According to The Register Microsoft plans to enable their WIFI Sense feature on all versions of Windows 10 by default.
WIFI Sense has been lurking on Windows Phones since version 8.1.
A Windows 10 feature, Wi-Fi Sense, smells like a significant security risk: it shares access to password-protected Wi-Fi networks with the user's contacts. So giving a wireless password to one person grants access to everyone who knows them. That includes their Outlook.com (nee Hotmail) contacts, Skype contacts and, with an opt-in, their Facebook friends.
With every laptop running Windows 10 in the business radiating access, the security risk is significant. A second issue is that by giving Wi-Fi Sense access to your Facebook contacts, you are giving Microsoft a list of your Facebook friends, as well as your wireless passwords.
Microsoft offers a totally ridiculous workaround: you can simply add _optout to the SSID to prevent it from working with WiFi Sense.

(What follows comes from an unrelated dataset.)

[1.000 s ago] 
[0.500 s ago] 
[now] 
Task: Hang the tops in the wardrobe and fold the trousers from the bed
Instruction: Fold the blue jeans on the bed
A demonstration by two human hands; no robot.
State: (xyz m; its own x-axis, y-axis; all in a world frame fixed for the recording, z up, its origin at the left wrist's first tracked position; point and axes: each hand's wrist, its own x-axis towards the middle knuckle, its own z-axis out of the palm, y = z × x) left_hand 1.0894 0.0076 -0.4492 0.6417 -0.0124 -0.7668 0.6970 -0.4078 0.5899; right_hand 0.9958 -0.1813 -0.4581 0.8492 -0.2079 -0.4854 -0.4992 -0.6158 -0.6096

Microsoft's page on WIFI Sense hasn't yet made it clear that every Windows 10 computer using WIFI will have the feature on by default. But that page does also include this little gem:
Wi-Fi Sense uses your location to identify open networks near you that it knows about by crowdsourcing.
Where are the lawyers when you need them?
(Score: 4, Interesting) by VLM on Wednesday July 01 2015, @11:32AM
This is an interesting strategy. If you want to do something unpopular, do something so ridiculous it looks like parody. I can't even complain about it, this sounds so bizarre and insane. I mean, where do I even start, other than "flush the whole idea"?
Step two of course is to roll back perhaps 10% to 50% of the insanity, get the journalists and blogs to report everything is saved and fixed, and still get 90% to 50% of the insanity they originally wanted. I'm guessing shortly after the holiday the news will be released that they finally found a way to enforce market segmentation and only "home edition" will share all your security info with random people and "business edition" will not and of course cost X times as much and aren't we just the nicest corporation on the planet and everyone should love MS because they care and they feel our pain.
One interesting sci fi-like theory is maybe MS, late to the party as always, is planning on releasing a social network of its own. Now consider that my wife exclusively accesses facebook on her phone, so anything done to a windows PC is irrelevant to her (aside from the whole having a mac mini instead of a PC thing). Also work PCs are theoretically for work, but in practice all those 16 hour per day losers spend about 12 hours per day on FB and twitter and only 6 hrs/day actually working but they get credit for 16 hrs butts in seats. Now those losers will see FB blocked at corporate to prevent corporate WIFI from being powned. But no worries Microsoft Network for Business will be released, probably something like a bad clone of myspace from 2006 for theoretically business purposes. Like a linkedin but unlike Linkedin people actually use it, for fun even. And MSNB or whatever it'll be called will of course not share wifi passwords. So pretty much all facebook users with jobs (what, maybe 1/3 the countries population?) will have to move to MSNB at least while they're sitting at work. Note that I'm describing a plausible semi-interesting possible alternative future, not peering into my crystal ball and insisting this IS exactly how the future will roll.
(Score: 1, Funny) by Anonymous Coward on Wednesday July 01 2015, @11:35AM
I mean, where do I even start, other than "flush the whole idea"?
If you load Windows 10 on your Zune you can 'squirt' the whole idea to your friends without needing WiFi (No) Sense.
(Score: 3, Insightful) by AndyTheAbsurd on Wednesday July 01 2015, @12:10PM
Oh, MSNB will share wifi passwords - provided your company's MSNB account administrators have set up sharing with their company. This will enable synergy when businesses collaborate on....oh I feel dirty already, I can't finish that joke. Anyway, the MSNB corporate account will probably be connected to Active Directory just like Office 360 and Lync - I mean "Skype for Business" - is today, so you'll automatically get desktop notifications and shit about it.
And then some enterprising hacker will set up a FB/MSNB bridge system and the whole thing will be pointless.
Please note my username before responding. You may have been trolled.